Революция и конституция в посткоммунистической России. Государство диктатуры люмпен-пролетариата (Пастухов) - страница 113

Шокирующими в этой связи стали результаты расследования в колонии, где содержатся лица, приговоренные к пожизненному содержанию за особо тяжкие преступления, в которой администрация и оперативные сотрудники конвейерным способом фабриковали показания «пожизненно осужденных» в отношении третьих лиц «под заказ». При этом ложные доносы исчислялись сотнями. И, наконец, обвинение широко практикует подлог, наиболее невинной разновидностью которого является объявление противозаконными действий, ранее считавшихся правомерными. Это легко можно проследить по всем процессам, начиная с первого дела Ходорковского и Лебедева и заканчивая посмертным осуждением Магнитского. При помощи этих нехитрых рычагов сегодня практически любой человек при наличии на то политической воли может быть обвинен в совершении преступления и осужден.

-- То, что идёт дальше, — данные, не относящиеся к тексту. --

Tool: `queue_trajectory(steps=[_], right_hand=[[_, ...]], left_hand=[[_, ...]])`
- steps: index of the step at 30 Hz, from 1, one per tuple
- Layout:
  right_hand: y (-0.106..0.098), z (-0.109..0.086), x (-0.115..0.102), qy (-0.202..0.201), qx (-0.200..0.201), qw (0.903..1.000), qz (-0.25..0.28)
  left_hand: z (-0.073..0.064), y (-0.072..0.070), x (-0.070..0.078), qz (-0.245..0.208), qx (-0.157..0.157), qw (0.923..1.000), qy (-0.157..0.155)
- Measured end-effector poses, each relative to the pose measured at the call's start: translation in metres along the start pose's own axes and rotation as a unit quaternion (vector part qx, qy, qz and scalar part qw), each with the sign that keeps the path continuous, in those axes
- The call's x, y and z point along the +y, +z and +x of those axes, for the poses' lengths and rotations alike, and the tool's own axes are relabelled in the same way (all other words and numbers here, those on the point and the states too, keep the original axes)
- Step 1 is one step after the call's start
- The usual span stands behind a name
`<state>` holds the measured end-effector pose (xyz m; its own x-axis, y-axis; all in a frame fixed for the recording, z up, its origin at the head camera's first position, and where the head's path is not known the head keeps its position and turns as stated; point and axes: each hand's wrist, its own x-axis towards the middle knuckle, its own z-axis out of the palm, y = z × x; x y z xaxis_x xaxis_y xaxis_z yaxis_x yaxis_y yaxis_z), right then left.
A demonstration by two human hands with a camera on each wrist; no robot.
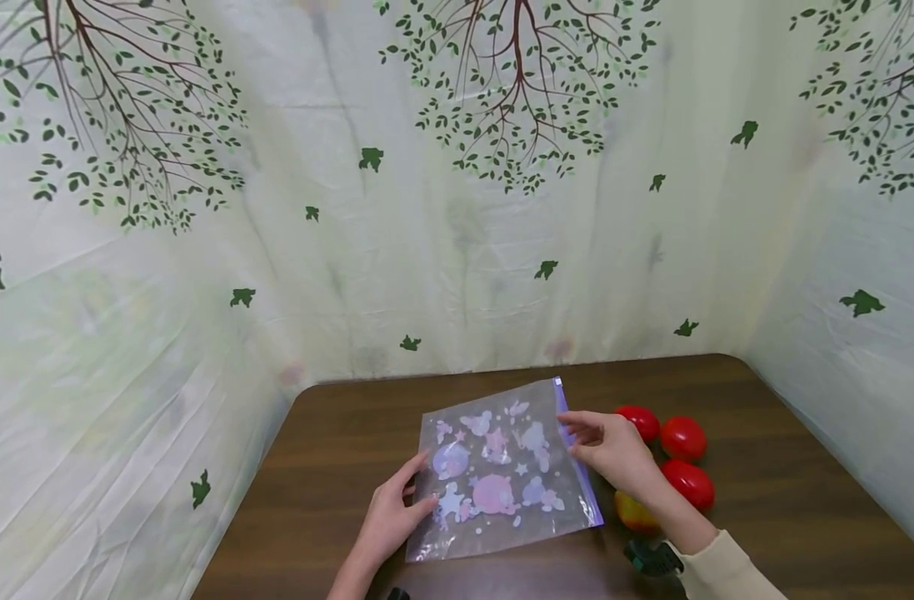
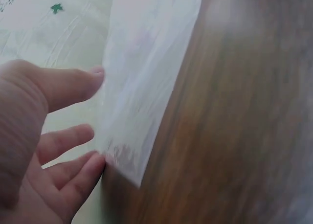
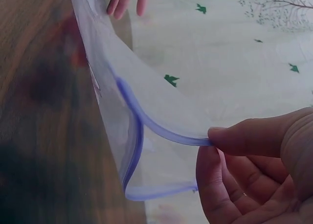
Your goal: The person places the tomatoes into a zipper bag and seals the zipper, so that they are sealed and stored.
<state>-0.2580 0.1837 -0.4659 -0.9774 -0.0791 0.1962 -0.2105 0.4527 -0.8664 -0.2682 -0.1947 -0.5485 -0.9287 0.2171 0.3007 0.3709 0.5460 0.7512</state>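
Note:
A clear zip bag (image 1: 494, 475) printed with pink, blue and white cartoon shapes is stretched between the two hands above the table. My left hand (image 1: 392, 508) holds its left side, with the thumb and fingertips at the edge in the left wrist view. My right hand (image 1: 614, 446) pinches one purple zip strip (image 3: 171, 135) between thumb and fingers. In the right wrist view the purple strips stand apart, so the bag's mouth gapes. Nothing shows inside the bag.
Right of the bag, several glossy red round fruits (image 1: 683, 438) and a yellow-red fruit (image 1: 635, 512) sit on the brown wooden table (image 1: 352, 417), partly behind my right hand. A pale curtain (image 1: 464, 275) printed with leaves and trees surrounds the table's back and sides.

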Motion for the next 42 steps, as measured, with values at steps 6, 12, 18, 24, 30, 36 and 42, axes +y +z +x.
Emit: queue_trajectory(steps=[6,12,18,24,30,36,42], right_hand=[[0.000,0.000,-0.001,0.003,0.004,0.9999,0.009],[-0.001,0.001,-0.003,-0.001,0.010,0.9994,0.032],[0.001,0.000,-0.005,-0.013,0.015,0.9977,0.064],[0.006,-0.003,-0.007,-0.017,0.027,0.9973,0.067],[0.010,-0.005,-0.013,-0.031,0.020,0.9957,0.085],[0.013,-0.007,-0.015,-0.027,0.012,0.9948,0.097],[0.016,-0.009,-0.013,-0.039,0.007,0.9932,0.109]], left_hand=[[0.007,0.003,0.012,0.027,0.021,0.9986,0.040],[0.025,0.008,0.038,0.026,0.010,0.9951,0.095],[0.042,0.025,0.076,0.009,-0.023,0.9915,0.128],[0.053,0.049,0.106,-0.016,-0.049,0.9900,0.131],[0.062,0.067,0.125,-0.047,-0.041,0.9880,0.141],[0.062,0.079,0.132,-0.071,-0.031,0.9875,0.138],[0.064,0.090,0.130,-0.078,-0.015,0.9881,0.131]])
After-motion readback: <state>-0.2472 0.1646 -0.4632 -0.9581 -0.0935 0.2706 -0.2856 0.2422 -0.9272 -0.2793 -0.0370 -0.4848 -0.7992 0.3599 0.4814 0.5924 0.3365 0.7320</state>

Триумф селективной юстиции

Правоприменение, как и политическое и экономическое управление в России, стало ручным. Отсутствуют какие-либо единые стандарты правосудия. По сути, возобладал принцип, что каждый человек заслуживает своего собственного суда, кто сурового, а кто, наоборот, гуманного. Сергей Магнитский должен был содержаться под стражей, несмотря на установленную врачами необходимость оперативного лечения. Евгения Васильева, гражданская жена бывшего министра обороны и бывшего же руководителя налоговой службы, чьих подчиненных Магнитский обвинял в совершении масштабных хищений, была оставлена проживать в своей роскошной квартире в центре Москвы, ей разрешили иметь домработницу и совершать прогулки на свежем воздухе. Эти двойные стандарты практически открыто пропагандируются. Ходорковского преследуют за то, что делали практически все, что негласно признавалось общей практикой. При этом ни один из тех, кто проявил лояльность власти, не был привлечен к уголовной ответственности за аналогичные проступки. В то же время лицам, лояльным власти, прощаются практически любые правонарушения, даже тогда, когда информация об этих правонарушениях становится достоянием гласности и имеются неопровержимые доказательства их вины. Все это привело к тому, что норма статьи 19 Конституции Российской Федерации, предусматривающая равенство всех перед законом, на практике оказалась отменена, создается впечатление, что на нее наложен мораторий. Правоприменение носит в России избирательный характер, что не позволяет надеяться на формирование в будущем хоть сколько-нибудь приемлемой правовой среды.

Особое производство без особого повода

В России все более популярным становится «эксклюзивное правоприменение». Из общих правил и процедур все чаще делаются изъятия для особых случаев, которые отнюдь не являются особыми. В первую очередь это касается злоупотребления вроде бы полезным «изобретением» в виде особых производств для лиц, согласившихся с обвинением и пожелавших, чтобы следствие в отношении них осуществлялось в упрощенном порядке без рассмотрения дела по существу. Иногда это сопряжено с заключением досудебных соглашений со следствием. Эта возможность превратилась в настоящую дыру, в которую утекает правосудие. Количество подобного рода процессов, которые проходят без свидетелей в прямом и переносном смысле слова, растет в геометрической прогрессии. Люди спешат признать себя виновными наперегонки, попутно давая обвинительные показания в отношении других лиц, превращающихся в заложников этих упрощенных процессов. Все это начинает походить на «судопроизводство по Вышинскому». Реального судебного следствия нет, следствие сводится к торгу между обвиняемым и оперативными службами, имеющими неограниченные возможности оказания давления на обвиняемого во время его предварительного заключения под стражу. В связи с этим, несмотря на «либеральные поправки» в уголовный кодекс, принятые по инициативе Дмитрия Медведева после гибели в СИЗО Сергея Магнитского, количество арестов существенно не снизилось. Следствие научилось использовать лазейки в законодательстве, чтобы обходить введенные по инициативе Медведева ограничения. В результате обвинение в мошенничестве, которое дает возможность заключить лицо под стражу, стало практически самым универсальным и востребованным. Вся оперативно-следственная работа выстроена на том, чтобы осуществить захват «заложника» и начать с ним долгий и мучительный (для заложника) торг, который должен завершиться соглашением с предъявленным обвинением. Естественно, что единственной формой эффективной защиты в этом случае становится эмиграция, что и стало причиной перезагруженности лондонских судов, о которой было написано выше.